(Items listed in a dataset)

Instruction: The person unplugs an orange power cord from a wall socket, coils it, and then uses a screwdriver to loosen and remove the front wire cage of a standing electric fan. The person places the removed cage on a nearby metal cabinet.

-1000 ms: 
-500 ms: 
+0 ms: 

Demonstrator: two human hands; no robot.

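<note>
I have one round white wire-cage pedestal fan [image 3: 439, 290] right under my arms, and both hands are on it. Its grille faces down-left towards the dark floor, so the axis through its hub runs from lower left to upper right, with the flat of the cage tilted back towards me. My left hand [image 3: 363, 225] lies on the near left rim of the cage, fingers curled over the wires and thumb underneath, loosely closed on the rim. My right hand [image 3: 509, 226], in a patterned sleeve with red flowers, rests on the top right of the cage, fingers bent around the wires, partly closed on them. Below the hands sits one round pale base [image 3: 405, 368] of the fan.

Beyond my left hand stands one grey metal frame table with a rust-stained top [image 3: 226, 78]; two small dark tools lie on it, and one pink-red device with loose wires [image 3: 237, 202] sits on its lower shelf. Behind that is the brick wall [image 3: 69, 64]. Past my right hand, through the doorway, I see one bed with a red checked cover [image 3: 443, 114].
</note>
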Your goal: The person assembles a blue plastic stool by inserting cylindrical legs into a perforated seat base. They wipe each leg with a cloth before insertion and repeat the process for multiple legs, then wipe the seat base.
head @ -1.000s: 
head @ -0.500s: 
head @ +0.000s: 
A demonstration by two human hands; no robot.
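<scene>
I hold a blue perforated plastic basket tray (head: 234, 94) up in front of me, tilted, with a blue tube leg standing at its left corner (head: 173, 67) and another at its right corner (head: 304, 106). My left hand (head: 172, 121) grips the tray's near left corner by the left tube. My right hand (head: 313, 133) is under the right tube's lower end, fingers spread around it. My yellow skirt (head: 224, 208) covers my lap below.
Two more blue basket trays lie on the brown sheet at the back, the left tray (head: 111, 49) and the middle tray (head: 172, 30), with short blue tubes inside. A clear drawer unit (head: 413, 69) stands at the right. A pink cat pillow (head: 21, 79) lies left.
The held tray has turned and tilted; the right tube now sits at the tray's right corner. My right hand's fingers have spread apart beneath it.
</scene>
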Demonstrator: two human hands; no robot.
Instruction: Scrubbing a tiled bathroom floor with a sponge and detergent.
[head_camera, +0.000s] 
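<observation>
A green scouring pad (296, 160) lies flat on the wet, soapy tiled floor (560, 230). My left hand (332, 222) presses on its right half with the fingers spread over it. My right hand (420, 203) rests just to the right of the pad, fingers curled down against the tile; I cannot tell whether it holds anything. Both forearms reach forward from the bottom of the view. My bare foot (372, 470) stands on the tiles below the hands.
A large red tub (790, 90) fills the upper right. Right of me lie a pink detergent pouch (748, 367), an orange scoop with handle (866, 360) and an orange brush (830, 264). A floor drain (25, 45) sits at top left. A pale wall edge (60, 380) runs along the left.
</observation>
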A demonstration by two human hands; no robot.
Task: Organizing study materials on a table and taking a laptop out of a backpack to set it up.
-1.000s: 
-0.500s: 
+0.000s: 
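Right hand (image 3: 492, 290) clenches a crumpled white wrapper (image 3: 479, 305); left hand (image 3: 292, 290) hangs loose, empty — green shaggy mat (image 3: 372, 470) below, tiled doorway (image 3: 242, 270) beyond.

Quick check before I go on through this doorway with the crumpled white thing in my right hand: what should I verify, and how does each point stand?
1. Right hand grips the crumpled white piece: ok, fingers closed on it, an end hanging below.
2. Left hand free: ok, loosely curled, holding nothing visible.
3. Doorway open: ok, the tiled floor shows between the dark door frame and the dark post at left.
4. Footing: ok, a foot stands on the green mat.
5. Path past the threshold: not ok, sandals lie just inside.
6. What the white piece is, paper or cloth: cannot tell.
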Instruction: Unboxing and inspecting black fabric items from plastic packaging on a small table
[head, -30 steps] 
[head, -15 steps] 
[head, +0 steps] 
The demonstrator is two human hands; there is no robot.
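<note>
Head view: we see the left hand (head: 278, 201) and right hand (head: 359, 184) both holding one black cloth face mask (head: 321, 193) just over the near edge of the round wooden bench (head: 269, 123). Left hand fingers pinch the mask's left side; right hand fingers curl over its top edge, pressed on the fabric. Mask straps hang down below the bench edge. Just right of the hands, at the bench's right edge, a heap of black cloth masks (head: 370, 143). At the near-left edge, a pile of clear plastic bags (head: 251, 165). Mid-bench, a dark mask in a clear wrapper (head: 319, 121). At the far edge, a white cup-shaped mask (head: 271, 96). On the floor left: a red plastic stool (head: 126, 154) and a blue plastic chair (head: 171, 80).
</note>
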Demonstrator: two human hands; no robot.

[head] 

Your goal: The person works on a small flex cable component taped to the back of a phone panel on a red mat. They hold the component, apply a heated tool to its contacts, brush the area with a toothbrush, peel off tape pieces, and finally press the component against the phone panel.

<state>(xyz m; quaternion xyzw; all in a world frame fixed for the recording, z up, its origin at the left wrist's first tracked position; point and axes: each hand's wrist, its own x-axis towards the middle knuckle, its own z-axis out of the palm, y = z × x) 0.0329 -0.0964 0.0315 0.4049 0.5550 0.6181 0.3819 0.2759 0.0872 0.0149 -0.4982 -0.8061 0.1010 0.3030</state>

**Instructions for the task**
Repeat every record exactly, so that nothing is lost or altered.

**Result of this exercise**
Instruction: The person unplugs an orange power cord from a wall socket, coils it, and then uses a screwdriver to loosen and remove the front wire cage of a standing electric fan. The person places the removed cage on a nearby metal cabinet.

-1000 ms: 
-500 ms: 
+0 ms: 

Demonstrator: two human hands; no robot.

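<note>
I have one round white wire-cage pedestal fan [image 3: 439, 290] right under my arms, and both hands are on it. Its grille faces down-left towards the dark floor, so the axis through its hub runs from lower left to upper right, with the flat of the cage tilted back towards me. My left hand [image 3: 363, 225] lies on the near left rim of the cage, fingers curled over the wires and thumb underneath, loosely closed on the rim. My right hand [image 3: 509, 226], in a patterned sleeve with red flowers, rests on the top right of the cage, fingers bent around the wires, partly closed on them. Below the hands sits one round pale base [image 3: 405, 368] of the fan.

Beyond my left hand stands one grey metal frame table with a rust-stained top [image 3: 226, 78]; two small dark tools lie on it, and one pink-red device with loose wires [image 3: 237, 202] sits on its lower shelf. Behind that is the brick wall [image 3: 69, 64]. Past my right hand, through the doorway, I see one bed with a red checked cover [image 3: 443, 114].
</note>
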Your goal: The person assembles a blue plastic stool by inserting cylindrical legs into a perforated seat base. They wipe each leg with a cloth before insertion and repeat the process for multiple legs, then wipe the seat base.
head @ -1.000s: 
head @ -0.500s: 
head @ +0.000s: 
A demonstration by two human hands; no robot.
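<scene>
I hold a blue perforated plastic basket tray (head: 234, 94) up in front of me, tilted, with a blue tube leg standing at its left corner (head: 173, 67) and another at its right corner (head: 304, 106). My left hand (head: 172, 121) grips the tray's near left corner by the left tube. My right hand (head: 313, 133) is under the right tube's lower end, fingers spread around it. My yellow skirt (head: 224, 208) covers my lap below.
Two more blue basket trays lie on the brown sheet at the back, the left tray (head: 111, 49) and the middle tray (head: 172, 30), with short blue tubes inside. A clear drawer unit (head: 413, 69) stands at the right. A pink cat pillow (head: 21, 79) lies left.
The held tray has turned and tilted; the right tube now sits at the tray's right corner. My right hand's fingers have spread apart beneath it.
</scene>
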Demonstrator: two human hands; no robot.
Instruction: Scrubbing a tiled bathroom floor with a sponge and detergent.
[head_camera, +0.000s] 
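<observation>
A green scouring pad (296, 160) lies flat on the wet, soapy tiled floor (560, 230). My left hand (332, 222) presses on its right half with the fingers spread over it. My right hand (420, 203) rests just to the right of the pad, fingers curled down against the tile; I cannot tell whether it holds anything. Both forearms reach forward from the bottom of the view. My bare foot (372, 470) stands on the tiles below the hands.
A large red tub (790, 90) fills the upper right. Right of me lie a pink detergent pouch (748, 367), an orange scoop with handle (866, 360) and an orange brush (830, 264). A floor drain (25, 45) sits at top left. A pale wall edge (60, 380) runs along the left.
</observation>
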A demonstration by two human hands; no robot.
Task: Organizing study materials on a table and taking a laptop out of a backpack to set it up.
-1.000s: 
-0.500s: 
+0.000s: 
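Right hand (image 3: 492, 290) clenches a crumpled white wrapper (image 3: 479, 305); left hand (image 3: 292, 290) hangs loose, empty — green shaggy mat (image 3: 372, 470) below, tiled doorway (image 3: 242, 270) beyond.

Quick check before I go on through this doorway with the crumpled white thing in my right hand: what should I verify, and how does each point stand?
1. Right hand grips the crumpled white piece: ok, fingers closed on it, an end hanging below.
2. Left hand free: ok, loosely curled, holding nothing visible.
3. Doorway open: ok, the tiled floor shows between the dark door frame and the dark post at left.
4. Footing: ok, a foot stands on the green mat.
5. Path past the threshold: not ok, sandals lie just inside.
6. What the white piece is, paper or cloth: cannot tell.
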Instruction: Unboxing and inspecting black fabric items from plastic packaging on a small table
[head, -30 steps] 
[head, -15 steps] 
[head, +0 steps] 
The demonstrator is two human hands; there is no robot.
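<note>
Head view: we see the left hand (head: 278, 201) and right hand (head: 359, 184) both holding one black cloth face mask (head: 321, 193) just over the near edge of the round wooden bench (head: 269, 123). Left hand fingers pinch the mask's left side; right hand fingers curl over its top edge, pressed on the fabric. Mask straps hang down below the bench edge. Just right of the hands, at the bench's right edge, a heap of black cloth masks (head: 370, 143). At the near-left edge, a pile of clear plastic bags (head: 251, 165). Mid-bench, a dark mask in a clear wrapper (head: 319, 121). At the far edge, a white cup-shaped mask (head: 271, 96). On the floor left: a red plastic stool (head: 126, 154) and a blue plastic chair (head: 171, 80).
</note>
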Demonstrator: two human hands; no robot.

[head] 

Your goal: The person works on a small flex cable component taped to the back of a phone panel on a red mat. They hold the component, apply a heated tool to its contacts, brush the area with a toothbrush, peel off tape pieces, and finally press the component against the phone panel.

<state>(xyz m; quaternion xyzw; all in a world frame fixed for the recording, z up, its origin at the left wrist's first tracked position; point and axes: each hand's wrist, its own x-axis towards the middle knuckle, its own z-axis out of the palm, y = z × x) 0.0329 -0.0964 0.0315 0.4049 0.5550 0.6181 0.3819 0.2759 0.0872 0.0149 -0.4982 -0.8061 0.1010 0.3030</state>

What has been written here completes the answer.